[WHAT THE TASK REQUIRES]
Each line from the opening of the listing below through the line that contains "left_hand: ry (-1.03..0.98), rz" is to be output exactly as written.

[GIVEN MATERIAL]
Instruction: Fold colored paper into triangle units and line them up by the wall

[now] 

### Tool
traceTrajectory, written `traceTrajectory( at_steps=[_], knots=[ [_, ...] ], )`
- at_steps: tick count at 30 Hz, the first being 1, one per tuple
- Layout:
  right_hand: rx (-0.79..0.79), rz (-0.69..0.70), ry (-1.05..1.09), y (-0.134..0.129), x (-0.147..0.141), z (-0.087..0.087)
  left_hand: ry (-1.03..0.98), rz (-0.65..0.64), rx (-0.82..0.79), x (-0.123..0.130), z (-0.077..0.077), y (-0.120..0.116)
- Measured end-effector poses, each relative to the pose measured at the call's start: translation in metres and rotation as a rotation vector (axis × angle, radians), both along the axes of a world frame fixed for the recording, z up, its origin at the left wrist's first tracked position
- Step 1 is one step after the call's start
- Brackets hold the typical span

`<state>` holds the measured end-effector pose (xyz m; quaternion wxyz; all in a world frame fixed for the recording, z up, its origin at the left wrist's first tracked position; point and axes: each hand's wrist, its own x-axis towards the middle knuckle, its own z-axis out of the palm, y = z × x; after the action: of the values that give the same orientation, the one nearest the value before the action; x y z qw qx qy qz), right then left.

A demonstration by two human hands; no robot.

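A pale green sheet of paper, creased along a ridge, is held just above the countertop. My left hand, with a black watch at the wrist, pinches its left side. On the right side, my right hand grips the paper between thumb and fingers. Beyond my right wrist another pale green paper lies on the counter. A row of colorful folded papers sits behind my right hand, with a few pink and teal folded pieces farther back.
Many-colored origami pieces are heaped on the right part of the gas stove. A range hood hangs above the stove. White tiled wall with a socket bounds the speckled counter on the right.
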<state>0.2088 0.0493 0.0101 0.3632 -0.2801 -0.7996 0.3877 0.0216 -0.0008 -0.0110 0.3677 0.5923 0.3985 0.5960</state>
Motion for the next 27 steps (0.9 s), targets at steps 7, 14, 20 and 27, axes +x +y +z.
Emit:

[SOLUTION TO THIS EXERCISE]
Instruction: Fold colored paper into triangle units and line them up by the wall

[now] 

### Tool
traceTrajectory, written `traceTrajectory( at_steps=[_], knots=[ [_, ...] ], )`
- at_steps: tick count at 30 Hz, the first being 1, one per tuple
- Layout:
  right_hand: rx (-0.79..0.79), rz (-0.69..0.70), ry (-1.05..1.09), y (-0.134..0.129), x (-0.147..0.141), z (-0.087..0.087)
  left_hand: ry (-1.03..0.98), rz (-0.65..0.64), rx (-0.82..0.79), x (-0.123..0.130), z (-0.077..0.077), y (-0.120..0.116)

No further output is needed.